I'm going to have some criticism here, but don't take it too hard :) Most of this is directed at our state of understanding in 2012.

I think a way to do better is not to mention SSA or SIA at all, and just talk about conditioning on information. Don't even have to say "anthropic conditioning" or anything special - we're just conditioning on the fact that sampling from some distribution (e.g. "worlds with intelligent life who figure out evolution") gave us exactly our planet. (My own arguments for this on LW date from c. 2015, but this was a common position in cosmology before that.)
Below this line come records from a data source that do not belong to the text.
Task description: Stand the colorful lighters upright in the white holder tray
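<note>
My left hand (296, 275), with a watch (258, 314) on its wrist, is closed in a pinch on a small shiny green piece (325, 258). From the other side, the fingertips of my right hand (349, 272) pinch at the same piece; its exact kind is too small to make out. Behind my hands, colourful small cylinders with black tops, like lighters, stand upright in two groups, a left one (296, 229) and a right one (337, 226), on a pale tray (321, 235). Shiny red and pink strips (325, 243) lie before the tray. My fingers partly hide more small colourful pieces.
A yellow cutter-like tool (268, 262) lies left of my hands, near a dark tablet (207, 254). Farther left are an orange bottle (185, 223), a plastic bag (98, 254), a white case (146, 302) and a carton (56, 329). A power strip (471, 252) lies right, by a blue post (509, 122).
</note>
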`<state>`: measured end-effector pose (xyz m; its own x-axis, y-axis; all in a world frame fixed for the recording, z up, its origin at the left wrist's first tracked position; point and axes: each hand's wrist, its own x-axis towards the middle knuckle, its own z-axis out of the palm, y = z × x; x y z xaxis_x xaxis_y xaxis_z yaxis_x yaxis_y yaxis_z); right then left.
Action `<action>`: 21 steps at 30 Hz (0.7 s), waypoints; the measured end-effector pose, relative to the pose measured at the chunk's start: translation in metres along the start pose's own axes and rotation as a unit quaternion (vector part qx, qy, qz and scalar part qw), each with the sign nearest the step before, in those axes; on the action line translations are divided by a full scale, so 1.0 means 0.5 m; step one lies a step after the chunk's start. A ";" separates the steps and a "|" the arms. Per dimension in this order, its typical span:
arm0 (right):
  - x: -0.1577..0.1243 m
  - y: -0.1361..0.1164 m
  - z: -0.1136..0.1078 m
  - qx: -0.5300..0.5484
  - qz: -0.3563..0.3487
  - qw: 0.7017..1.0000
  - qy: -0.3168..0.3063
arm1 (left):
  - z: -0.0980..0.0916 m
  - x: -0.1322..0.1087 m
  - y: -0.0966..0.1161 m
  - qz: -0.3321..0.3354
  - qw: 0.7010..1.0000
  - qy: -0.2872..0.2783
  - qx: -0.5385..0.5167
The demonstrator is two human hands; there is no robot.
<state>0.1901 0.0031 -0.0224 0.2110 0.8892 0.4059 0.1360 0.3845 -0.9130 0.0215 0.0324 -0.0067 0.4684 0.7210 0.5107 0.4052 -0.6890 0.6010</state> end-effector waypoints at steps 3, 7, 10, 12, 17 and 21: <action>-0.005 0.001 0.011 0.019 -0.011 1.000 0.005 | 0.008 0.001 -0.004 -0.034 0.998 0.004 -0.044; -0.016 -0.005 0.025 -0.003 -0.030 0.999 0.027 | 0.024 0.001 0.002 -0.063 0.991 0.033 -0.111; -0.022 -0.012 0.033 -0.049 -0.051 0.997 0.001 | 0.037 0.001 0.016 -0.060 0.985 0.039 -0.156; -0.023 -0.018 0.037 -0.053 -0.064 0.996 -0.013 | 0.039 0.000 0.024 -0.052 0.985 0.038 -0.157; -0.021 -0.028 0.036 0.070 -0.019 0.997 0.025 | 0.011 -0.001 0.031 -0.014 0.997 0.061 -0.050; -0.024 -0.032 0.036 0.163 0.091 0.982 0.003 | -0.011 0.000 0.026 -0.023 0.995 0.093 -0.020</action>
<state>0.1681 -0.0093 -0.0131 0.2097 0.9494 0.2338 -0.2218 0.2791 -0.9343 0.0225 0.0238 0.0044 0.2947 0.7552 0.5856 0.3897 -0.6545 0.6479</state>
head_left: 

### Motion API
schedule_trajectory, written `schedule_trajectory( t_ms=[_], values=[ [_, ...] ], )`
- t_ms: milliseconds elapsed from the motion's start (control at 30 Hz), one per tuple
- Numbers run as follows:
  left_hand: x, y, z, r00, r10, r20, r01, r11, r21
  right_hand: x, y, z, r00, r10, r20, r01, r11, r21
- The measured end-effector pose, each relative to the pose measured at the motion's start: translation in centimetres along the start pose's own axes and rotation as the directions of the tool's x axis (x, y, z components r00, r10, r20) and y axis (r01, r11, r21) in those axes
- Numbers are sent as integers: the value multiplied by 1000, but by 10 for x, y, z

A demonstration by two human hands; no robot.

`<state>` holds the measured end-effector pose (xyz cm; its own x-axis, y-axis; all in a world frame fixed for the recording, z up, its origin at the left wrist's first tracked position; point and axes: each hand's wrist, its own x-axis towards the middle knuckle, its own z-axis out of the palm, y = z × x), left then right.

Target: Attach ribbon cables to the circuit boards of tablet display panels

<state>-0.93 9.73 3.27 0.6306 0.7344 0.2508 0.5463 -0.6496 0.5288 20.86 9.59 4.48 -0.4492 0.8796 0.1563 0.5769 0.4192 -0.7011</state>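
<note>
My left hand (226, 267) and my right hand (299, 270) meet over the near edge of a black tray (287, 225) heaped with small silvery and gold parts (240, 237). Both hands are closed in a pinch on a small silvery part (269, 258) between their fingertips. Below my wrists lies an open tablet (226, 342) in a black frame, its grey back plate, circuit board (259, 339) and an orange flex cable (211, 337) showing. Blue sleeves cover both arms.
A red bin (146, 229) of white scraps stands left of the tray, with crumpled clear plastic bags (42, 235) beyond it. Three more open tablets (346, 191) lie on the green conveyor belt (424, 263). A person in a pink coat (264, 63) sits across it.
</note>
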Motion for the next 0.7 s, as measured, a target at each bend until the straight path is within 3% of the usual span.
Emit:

This gives you information that is more "anthropic" than SSA, but more specific than SIA. We can now ask probabilistic questions entirely in the language of conditional probabilities, which tells you more about what empirical questions are important. E.g. "What us the probability that octopus-level intelligence evolves on an earth-like planet in the milky way, conditional on some starting distribution over models of evolution, and further conditional on a sampling process from planets with human-level intelligence returning Earth?" The task is simply to update the models of evolution by reweighting according to how well they predict that sampling from our reference class give us.

Also, assuming all distributions are uniform gives one an unrealistic picture of timing there at the end. Think about what happens if the distributions are Poisson!

Footnote: Armstrong argues something more niche than that, because he's not talking about a "normal" CDT agent doing averaging/totalling, he's talking about an ADT agent doing averaging/totalling, and these are very different baseline agents!